A group of alleged sex-buyers in a high profile brothel bust remain anonymous, and they want to keep it that way.
The alleged clientele of an elite sex network the feds say operated out of the suburbs of both Boston and Washington D.C. have been working behind the scenes to keep their names out of the public’s eye.
In November, the office of the U.S. Attorney for the District of Massachusetts announced criminal charges against three people they say operated a sex trafficking ring out of Cambridge, Watertown and D.C. suburbs in eastern Virginia by renting out premium apartments and advertising sex for pay online.
But it was the description by federal authorities of the alleged Johns, that raised many an eyebrow.
Among the clients, the feds said, were “elected officials, high tech and pharmaceutical executives, doctors, military officers, government contractors that possess security clearances, professors, attorneys” and others. As an assistant state attorney general described it in a later court document, the matter “received considerable coverage in both national and local media.”
When the feds announced that a Homeland Security investigator attached to the Cambridge Police Department filed applications for criminal charges against 28 of the alleged Johns, the media issued a flurry of requests for access to those applications and to the show-cause hearings before a Cambridge District Court clerk magistrate.

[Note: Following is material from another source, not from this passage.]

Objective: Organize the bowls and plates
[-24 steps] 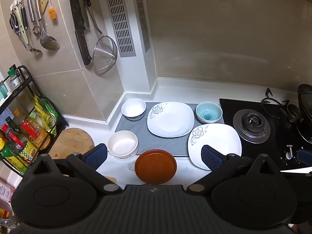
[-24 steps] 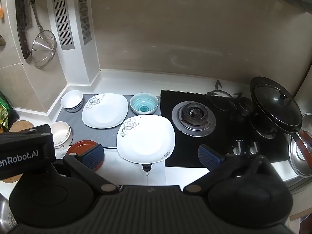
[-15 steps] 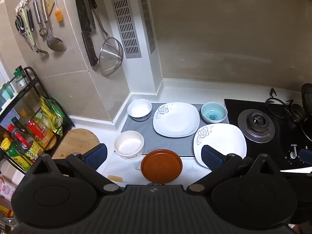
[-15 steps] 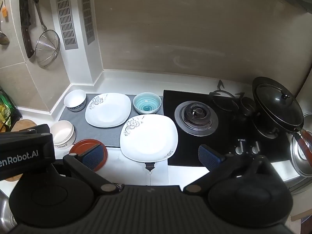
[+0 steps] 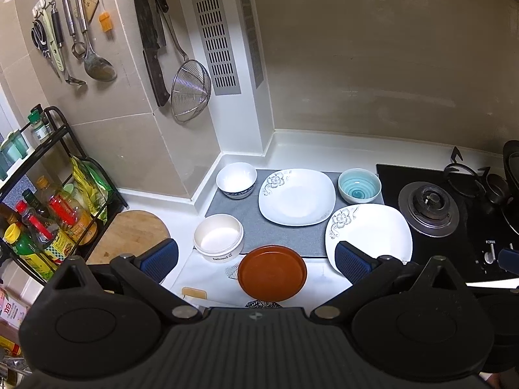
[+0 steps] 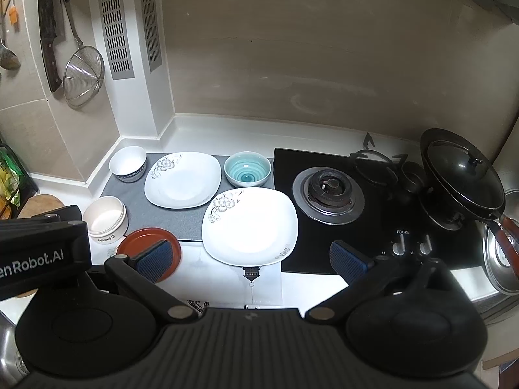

While the clerk magistrate had ruled the hearings could be public — which is unusual in itself, according to multiple court briefs — access to the criminal complaint applications was a more contentious issue.
The scheduled late-January hearings were superseded as the issue of access raised to the level of the Massachusetts Supreme Judicial Court. It all came to a head on Jan. 17, when JSC Justice Frank M. Gaziano halted the proceedings as an avalanche of legal filings raised major issues.
It’s been more than a month and there remains no clarity on when the alleged johns will be seen in court.
Attorneys representing the media outlets The Boston Globe, WBUR and NBC Boston filed a petition for access to the applications for criminal complaints against the accused men.
“Unlike her ruling about the show-cause hearings, the Clerk-Magistrate did not consider whether a legitimate interest of the public outweighed the right of privacy of the accused in the applications,” the Jan. 12 emergency petition for the documents argued.
Since the “incident has already attracted public attention prior to a show cause hearing, the interest in shielding the participants from publicity is necessarily diminished, while the public’s legitimate interest in access is correspondingly stronger,” the petitioners further argued.
The petitioners furthered their argument by citing 2019 state caselaw that found “the interests of transparency, accountability, and public confidence are at their apex if the conduct at issue occurred in the performance of the official’s professional duties or materially bears on the official’s ability to perform those duties honestly or capably.”
The petition was met with strident opposition five days later with responses from the Association of Magistrates and Assistant Clerks of the Trial Court of the Commonwealth of Massachusetts as well as the state Attorney General’s office, which both argued that the applications should not be made public.
The media petitioners “have not met their burden” for successfully arguing why the applications should be made public before the hearings take place,” Assistant Attorney General Thomas Bocian argued in a filing that much resembled the one from the Association.
The association’s response argued that while the clerk magistrate determined the show cause hearings themselves will be conducted in public, that doesn’t necessarily mean that the applications for criminal complaint “will necessarily become public at the time of the hearing.”
That’s because, the association’s attorney argues, “misnomer or misidentification of the accused is a not uncommon occurrence at such hearings.”
The “incendiary, personal identifying or irrelevant information” that may be found in such applications may, basically, drag a person through the mud even if the clerk magistrate finds there is no probable cause for proceedings against the defendant to continue, the brief states. Should the magistrate find probable cause, the record would then become public.
In the argument’s defense, the brief cites prior SJC decisions that denied that a show cause hearing itself is necessarily public, let alone applications for such. One such case had concluded, as quoted in the brief, that show cause hearings were “most closely analogous to grand jury proceedings,” which are not public.
The AG’s response contends that “granting access to the complaint applications before the show-cause hearings take place would essentially allow unfettered review, use, and potentially publication of the complainant’s allegations before the accused has had the opportunity to respond and before the Clerk-Magistrate has made a probable-cause determination.”
And then came the aptly named John Does themselves.
The first 13 of a total 17 to file opposition to release jointly argued that not only should the applications remain private but that the magistrate erred in allowing the hearings to be public at all.
“This error should not be compounded by opening the door to public dissemination of police reports and other documents,” their motion to intervene states.
They further argue that the John Does “are not ‘powerful and elite’ as the petitioners describe … They are private citizens who face adverse and embarrassing collateral consequences if their name and image are published before they have the opportunity to face this case at a clerk’s hearing or in a court of law.”
A footnote gives some insight into three of them: “One John Doe is an attorney who does not work for the government, one is a doctor working at a public hospital, one is a scientist without ties to the government(.) None would be described as ‘powerful or elite’.”